Bergsten agrees. He told NPR that after Japan and Germany were flattened in 1945 they experienced economic booms that lasted for the next 20 to 30 years. He said that happened partly as the result of reconstruction spending but mainly because their old factories were replaced with state-of-the-art ones.

Applying that lesson to the devastation wrought on the Thai island of Phuket he says: "When they put up new resort hotels, they'll be more modern, they'll be more attractive. They'll probably bring in more people in the future."

Bergsten isn't alone in his distasteful optimism. Britain's Standard Chartered Bank has told its clients it expects the impact of the tragedy to be "V-shaped". It says that was the pattern with the SARS epidemic, the Bali bombing and Japan's Kobe earthquake: a large dip in economic activity followed by increased aid and government spending, then an economic recovery a year or so later.

It says it expects the same sort of pattern in most of the countries affected by the tsunami, although it acknowledges that the present disaster is far greater and more widespread than the earlier ones. (The bank says the exceptions to its optimistic outlook are Sri Lanka and the Maldives. Each faces severe difficulties, being in bad financial shape before the tsunami and relying on tourism for most of its foreign income. The Maldives collects more than 90 per cent of its tax revenue from tourism-related taxes and import duties.)

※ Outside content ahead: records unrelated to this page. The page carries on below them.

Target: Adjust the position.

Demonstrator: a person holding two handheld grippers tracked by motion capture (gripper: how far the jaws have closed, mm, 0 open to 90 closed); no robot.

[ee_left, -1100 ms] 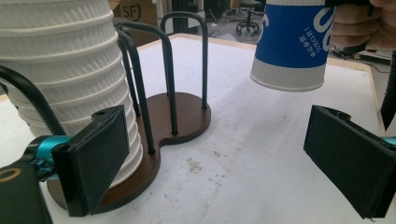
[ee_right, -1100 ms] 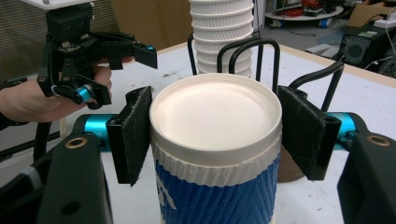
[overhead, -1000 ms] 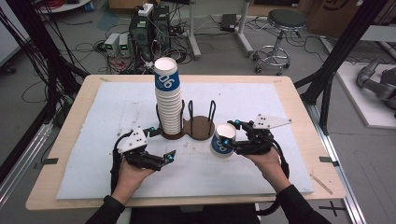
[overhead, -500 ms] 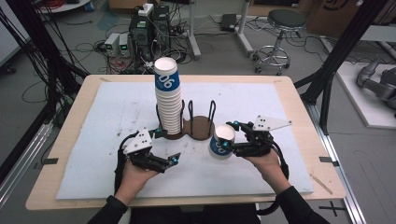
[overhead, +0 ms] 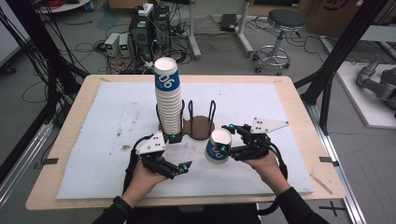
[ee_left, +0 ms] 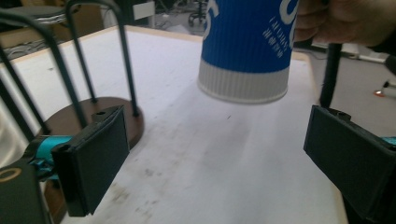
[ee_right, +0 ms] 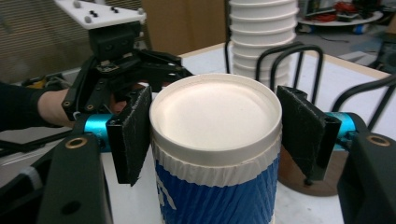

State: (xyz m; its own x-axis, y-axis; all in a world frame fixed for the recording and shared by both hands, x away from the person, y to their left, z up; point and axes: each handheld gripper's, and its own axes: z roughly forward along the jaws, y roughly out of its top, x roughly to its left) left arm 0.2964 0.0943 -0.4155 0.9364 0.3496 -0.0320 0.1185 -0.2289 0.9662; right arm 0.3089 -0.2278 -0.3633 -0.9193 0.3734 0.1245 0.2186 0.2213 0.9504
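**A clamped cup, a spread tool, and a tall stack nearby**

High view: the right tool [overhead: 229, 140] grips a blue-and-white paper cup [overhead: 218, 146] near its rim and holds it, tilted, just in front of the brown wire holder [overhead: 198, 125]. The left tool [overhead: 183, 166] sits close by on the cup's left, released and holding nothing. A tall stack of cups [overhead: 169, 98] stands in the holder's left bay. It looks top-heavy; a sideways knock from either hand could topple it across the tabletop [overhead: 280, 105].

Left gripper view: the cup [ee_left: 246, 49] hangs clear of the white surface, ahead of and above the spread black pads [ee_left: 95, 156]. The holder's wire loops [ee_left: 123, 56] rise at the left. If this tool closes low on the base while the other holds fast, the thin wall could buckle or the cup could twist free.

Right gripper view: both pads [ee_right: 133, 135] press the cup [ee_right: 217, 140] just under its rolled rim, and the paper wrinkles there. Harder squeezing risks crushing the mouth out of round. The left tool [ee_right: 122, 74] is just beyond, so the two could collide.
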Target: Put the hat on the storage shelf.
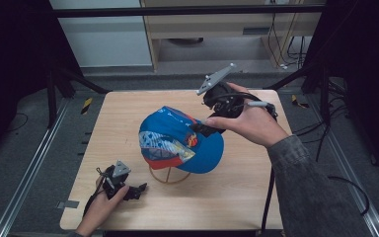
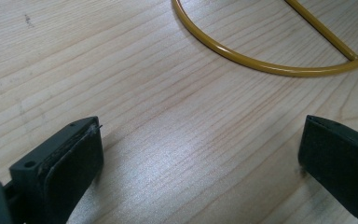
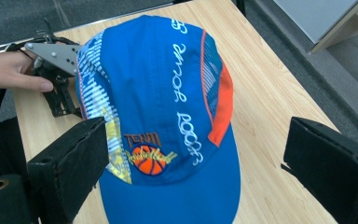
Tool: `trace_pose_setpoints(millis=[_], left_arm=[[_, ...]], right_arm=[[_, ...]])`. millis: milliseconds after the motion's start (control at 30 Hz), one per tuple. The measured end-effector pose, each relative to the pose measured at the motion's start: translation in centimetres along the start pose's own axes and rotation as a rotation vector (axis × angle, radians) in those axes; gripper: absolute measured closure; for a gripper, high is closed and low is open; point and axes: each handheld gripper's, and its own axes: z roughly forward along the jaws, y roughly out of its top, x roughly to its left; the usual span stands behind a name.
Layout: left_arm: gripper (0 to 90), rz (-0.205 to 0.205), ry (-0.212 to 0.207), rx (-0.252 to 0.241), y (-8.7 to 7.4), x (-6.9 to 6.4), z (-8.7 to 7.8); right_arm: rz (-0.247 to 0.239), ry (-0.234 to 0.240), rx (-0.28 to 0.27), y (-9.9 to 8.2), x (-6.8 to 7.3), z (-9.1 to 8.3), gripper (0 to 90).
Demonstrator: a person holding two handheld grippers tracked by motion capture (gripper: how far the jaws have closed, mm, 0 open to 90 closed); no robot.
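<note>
A blue cap (image 1: 177,140) with white lettering, orange panels and a basketball badge sits on a yellow wire stand (image 1: 170,177) in the middle of the wooden table (image 1: 237,197). My right gripper (image 1: 205,127) hovers at the cap's right side, just above the brim. In the right gripper view its jaws stand wide open (image 3: 196,128) with the cap (image 3: 168,107) below them, not touching it. My left gripper (image 1: 135,190) rests low near the table's front left, open (image 2: 200,135) over bare wood. The stand's ring base (image 2: 242,58) lies just ahead of it.
Black frame legs stand around the table's far corners. Cables (image 1: 296,47) hang at the back right beside a wooden cabinet (image 1: 217,27). The other hand and the left gripper (image 3: 60,100) sit beyond the cap in the right gripper view.
</note>
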Motion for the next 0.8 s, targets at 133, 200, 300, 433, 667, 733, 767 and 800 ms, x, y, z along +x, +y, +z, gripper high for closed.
trace_pose_setpoints(millis=[133,200,300,433,667,733,767,800], left_arm=[[0.0,0.001,-0.002,0.002,0.0,0.0,0.0],[0.0,0.0,-0.002,-0.001,0.0,0.0,0.0],[0.0,0.0,-0.001,-0.001,0.0,0.0,0.0],[0.0,0.0,-0.001,-0.002,0.0,0.0,0.0],[0.0,0.0,-0.001,-0.002,0.0,0.0,0.0],[0.0,0.0,-0.001,-0.002,0.0,0.0,0.0],[0.0,0.0,-0.001,-0.003,0.0,0.0,0.0],[0.0,0.0,-0.001,-0.003,0.0,0.0,0.0]], right_arm=[[0.014,-0.012,-0.01,-0.9,-0.3,-0.4,6.7],[0.021,-0.016,-0.008,-1.6,-0.5,-0.6,6.7],[0.037,-0.017,-0.009,-2.4,-0.8,-0.8,6.9],[0.052,-0.022,-0.015,-3.1,-1.1,-1.1,7.1],[0.067,-0.031,-0.024,-4.0,-1.4,-1.5,7.1],[0.07,-0.032,-0.027,-4.1,-1.5,-1.6,7.2],[0.074,-0.035,-0.026,-4.4,-1.5,-1.7,7.2],[0.076,-0.036,-0.027,-4.5,-1.6,-1.7,7.2]])
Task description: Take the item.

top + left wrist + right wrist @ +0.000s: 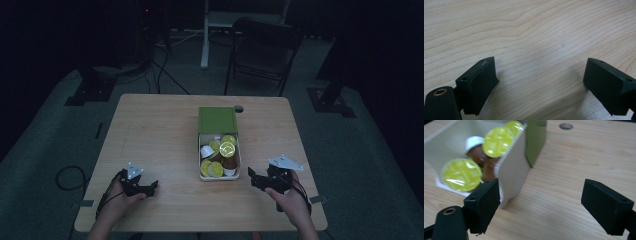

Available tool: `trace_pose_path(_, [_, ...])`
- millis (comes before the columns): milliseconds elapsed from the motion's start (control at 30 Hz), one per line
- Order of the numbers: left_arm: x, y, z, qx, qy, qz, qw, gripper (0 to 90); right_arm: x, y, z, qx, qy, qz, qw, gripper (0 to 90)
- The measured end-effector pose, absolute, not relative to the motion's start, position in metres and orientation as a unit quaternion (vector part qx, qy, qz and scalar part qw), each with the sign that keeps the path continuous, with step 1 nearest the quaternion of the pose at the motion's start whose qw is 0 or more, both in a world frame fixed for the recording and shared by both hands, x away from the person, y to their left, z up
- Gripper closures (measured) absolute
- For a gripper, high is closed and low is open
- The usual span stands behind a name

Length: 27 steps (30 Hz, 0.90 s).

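Capsules fill an open white box at mid-table, its green lid pushed back, as the left gripper and right gripper wait wide-jawed and empty, the right near enough that a careless nudge could shove the box.

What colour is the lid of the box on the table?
The lid is green, folded back behind the white box. It shows best in the high view.
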<state>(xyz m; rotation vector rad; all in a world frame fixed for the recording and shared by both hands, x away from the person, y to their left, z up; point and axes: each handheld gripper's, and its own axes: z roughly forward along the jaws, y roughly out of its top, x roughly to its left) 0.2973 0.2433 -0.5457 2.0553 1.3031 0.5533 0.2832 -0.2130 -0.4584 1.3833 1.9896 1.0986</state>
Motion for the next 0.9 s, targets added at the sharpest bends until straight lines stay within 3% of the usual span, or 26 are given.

Such analyses only make sense if you don't pay attention to the lives that are being lost. They would sound ludicrous to someone whose family had been swept away.

The models of Bergsten, Standard Chartered and their ilk value the production that has been lost with those lives (tourism services, factory output and so on) and look forward to its return. But they don't value the lives themselves. Most of us value human lives above what they can produce.

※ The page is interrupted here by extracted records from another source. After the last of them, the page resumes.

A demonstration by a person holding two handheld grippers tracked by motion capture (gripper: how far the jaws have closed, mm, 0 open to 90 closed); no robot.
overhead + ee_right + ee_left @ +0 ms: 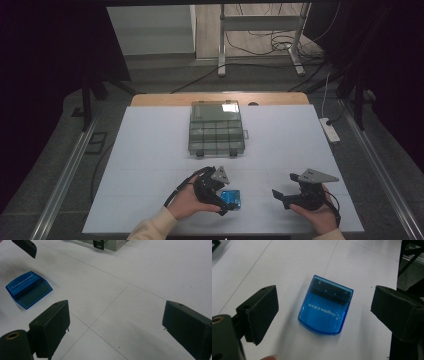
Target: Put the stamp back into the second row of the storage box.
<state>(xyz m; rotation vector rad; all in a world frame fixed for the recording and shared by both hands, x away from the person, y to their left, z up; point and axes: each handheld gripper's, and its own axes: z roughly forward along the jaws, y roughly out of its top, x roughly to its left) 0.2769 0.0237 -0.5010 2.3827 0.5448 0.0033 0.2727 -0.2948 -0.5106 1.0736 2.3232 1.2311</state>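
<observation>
We found the blue translucent case [325, 307] lying flat on the white counter [150, 150], near its front edge, with the left gripper [324, 305] poised just above it, jaws spread wide to either side and touching nothing. The right gripper [116, 325] hung over bare counter well to the right of the case, likewise released and empty. A grey compartment box [216, 128] sat closed farther back, apart from both.

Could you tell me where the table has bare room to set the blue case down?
Bare: the white table left of the compartment box, and the stretch between the blue case and the right gripper. Crowded: around the left gripper.
</observation>
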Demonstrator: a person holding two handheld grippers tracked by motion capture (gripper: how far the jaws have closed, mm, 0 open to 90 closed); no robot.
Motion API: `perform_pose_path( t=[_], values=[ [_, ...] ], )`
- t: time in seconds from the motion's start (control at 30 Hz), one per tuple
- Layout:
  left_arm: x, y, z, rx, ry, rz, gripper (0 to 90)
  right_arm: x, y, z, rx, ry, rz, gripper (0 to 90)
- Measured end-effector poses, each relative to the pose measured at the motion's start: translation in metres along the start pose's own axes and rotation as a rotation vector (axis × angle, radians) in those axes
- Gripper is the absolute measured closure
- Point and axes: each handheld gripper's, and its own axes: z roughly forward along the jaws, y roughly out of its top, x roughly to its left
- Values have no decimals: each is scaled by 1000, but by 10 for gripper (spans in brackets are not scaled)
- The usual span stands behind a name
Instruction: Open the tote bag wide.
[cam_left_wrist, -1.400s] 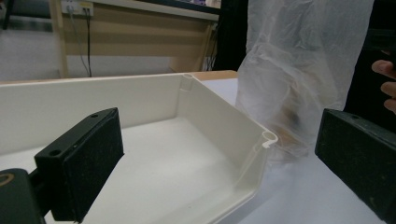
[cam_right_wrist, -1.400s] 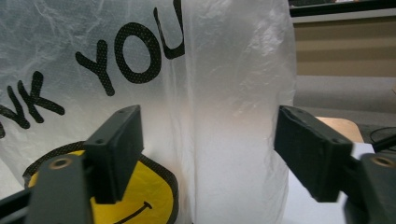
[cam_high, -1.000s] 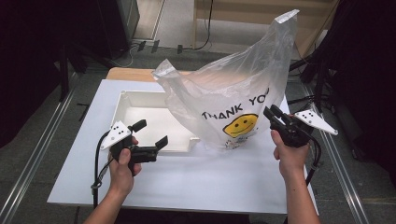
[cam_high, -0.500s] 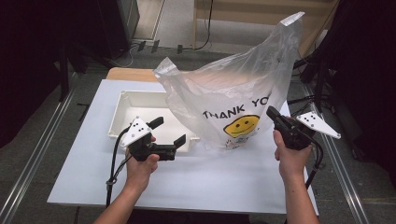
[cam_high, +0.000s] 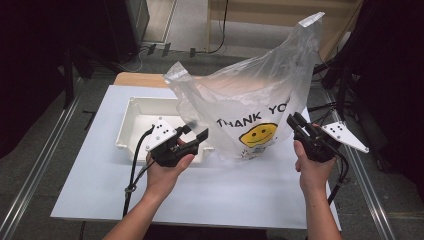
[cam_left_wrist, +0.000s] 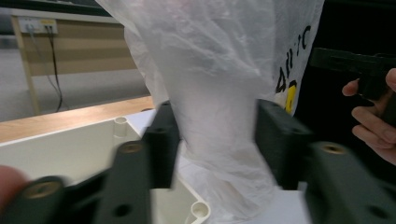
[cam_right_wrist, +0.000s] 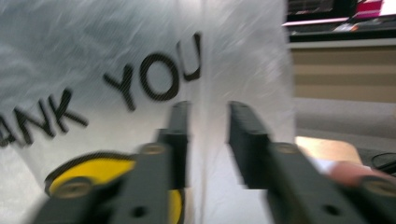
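A clear plastic bag printed "THANK YOU" with a yellow smiley stands upright on the white desk, right of a white tray and touching its near right corner. The left tongs — jaws apart — reach the bag's left side over the tray's near rim. The right tongs, jaws also apart, straddle the bag's right edge.

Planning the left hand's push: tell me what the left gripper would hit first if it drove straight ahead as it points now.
Most likely the plastic bag: its crumpled side sits right between the open jaws of the left gripper, ahead of it. The white tray lies below that line.
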Motion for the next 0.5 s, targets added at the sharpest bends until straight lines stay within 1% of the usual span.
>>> perform_pose_path(
  t=[0.07,0.1,0.13,0.17,0.2,0.27,0.3,0.37,0.4,0.43,0.5],
  values=[
    [1,-1,1,14,-19,1,748,-1,2,1,-14,-42,9,386],
    [1,-1,1,14,-19,1,783,-2,4,2,-13,-57,22,311],
    [2,-2,2,19,-29,0,783,-2,4,2,-13,-57,22,311],
    [2,-3,2,29,-43,1,825,-3,7,4,-7,-69,24,244],
    [2,-3,2,27,-52,1,836,-3,8,5,-8,-66,17,216],
    [2,-3,1,27,-65,9,864,-4,11,9,3,-50,10,174],
    [2,-3,1,27,-65,9,879,-3,13,12,13,-40,20,167],
    [2,-3,2,29,-85,12,900,-5,16,17,31,1,32,176],
    [2,-3,2,30,-89,11,900,-6,17,19,33,13,35,223],
    [2,-3,2,30,-95,10,900,-6,18,21,37,25,40,318],
    [2,-3,2,32,-105,8,900,-4,17,22,45,28,25,595]
  ],
)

When one of our parents or children is at risk of dying we find ourselves prepared to pay almost anything to stop that from happening, regardless of their productive capacity.

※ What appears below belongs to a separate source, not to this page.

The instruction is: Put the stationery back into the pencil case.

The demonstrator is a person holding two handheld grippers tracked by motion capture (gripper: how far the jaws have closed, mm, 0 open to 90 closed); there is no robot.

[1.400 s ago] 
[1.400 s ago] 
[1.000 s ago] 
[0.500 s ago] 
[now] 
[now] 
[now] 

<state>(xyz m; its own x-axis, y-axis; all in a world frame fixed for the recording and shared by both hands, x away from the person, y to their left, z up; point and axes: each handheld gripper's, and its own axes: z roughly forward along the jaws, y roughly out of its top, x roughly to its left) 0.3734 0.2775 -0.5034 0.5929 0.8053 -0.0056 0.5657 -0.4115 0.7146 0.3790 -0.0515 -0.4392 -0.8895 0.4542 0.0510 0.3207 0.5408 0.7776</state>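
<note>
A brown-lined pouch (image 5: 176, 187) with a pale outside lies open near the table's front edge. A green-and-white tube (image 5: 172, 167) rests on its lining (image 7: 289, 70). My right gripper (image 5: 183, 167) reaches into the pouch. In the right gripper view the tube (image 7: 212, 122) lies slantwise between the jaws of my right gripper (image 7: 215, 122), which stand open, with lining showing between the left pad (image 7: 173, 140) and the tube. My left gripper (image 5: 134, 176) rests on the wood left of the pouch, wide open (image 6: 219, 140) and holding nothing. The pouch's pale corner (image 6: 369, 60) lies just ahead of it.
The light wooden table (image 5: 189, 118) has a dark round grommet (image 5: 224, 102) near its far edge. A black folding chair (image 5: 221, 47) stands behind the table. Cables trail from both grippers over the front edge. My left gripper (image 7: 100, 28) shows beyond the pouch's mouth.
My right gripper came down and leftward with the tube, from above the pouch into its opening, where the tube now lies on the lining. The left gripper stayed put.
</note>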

I say "almost anything" because a relatively new branch of economics believes it has found an upper limit to what we are prepared to pay to save a human life. The most widely quoted American limit is $US6.1 million ($7.83 million), known as "Viscusi's number" after the Harvard University economist Kip Viscusi.

In more than 60 studies Viscusi and his colleagues have tried to determine the monetary value we place on human life by examining our behaviour. If, for example, I demand an extra $610 a year to move from a job which I know is completely safe to a job in which I know there is a one in 10,000 annual risk of dying, they conclude that I value my life at $US6.1 million. They apply the same sort of calculations to decisions about my purchases, such as how much extra I am prepared to pay to buy a car with extra safety features.

The range of values resulting from the studies is wide, from as low as $US900,000 a life to more than $US27 million per life. But the average, $US6.1 million, has acquired an almost mystical status in the US. It has come to be regarded as the statistical value of human life. In 2000 the US Environmental Protection Agency used it to set the permissible level of arsenic in drinking water. Had the Viscusi number been higher than $US6.1 million, the agency would have imposed a less lenient standard.

There are many reasons for believing the number should be higher. One is that most of the workplace studies conducted by Viscusi and his associates exclude women. Recent studies suggest that women typically value safety about five times as highly as do men.

Another is that most of studies conducted in the US examine the value of life only to the person whose life is at risk. But other people value that life as well. In my own case they include my daughters, my son, my father, my wife. If I died tomorrow my own loss would only be the beginning.

The loss resulting from the tsunami is far more than the missing production and infrastructure. And it is far more than one Viscusi number for each of the 150,000 or so people believed to be dead. The entire planet appears to be grieving. We all seem to have lost something.

The economics profession is struggling to find the language to talk sensibly about what has happened.

That it can't yet do it says as much about that profession as it does about the scale of the tragedy.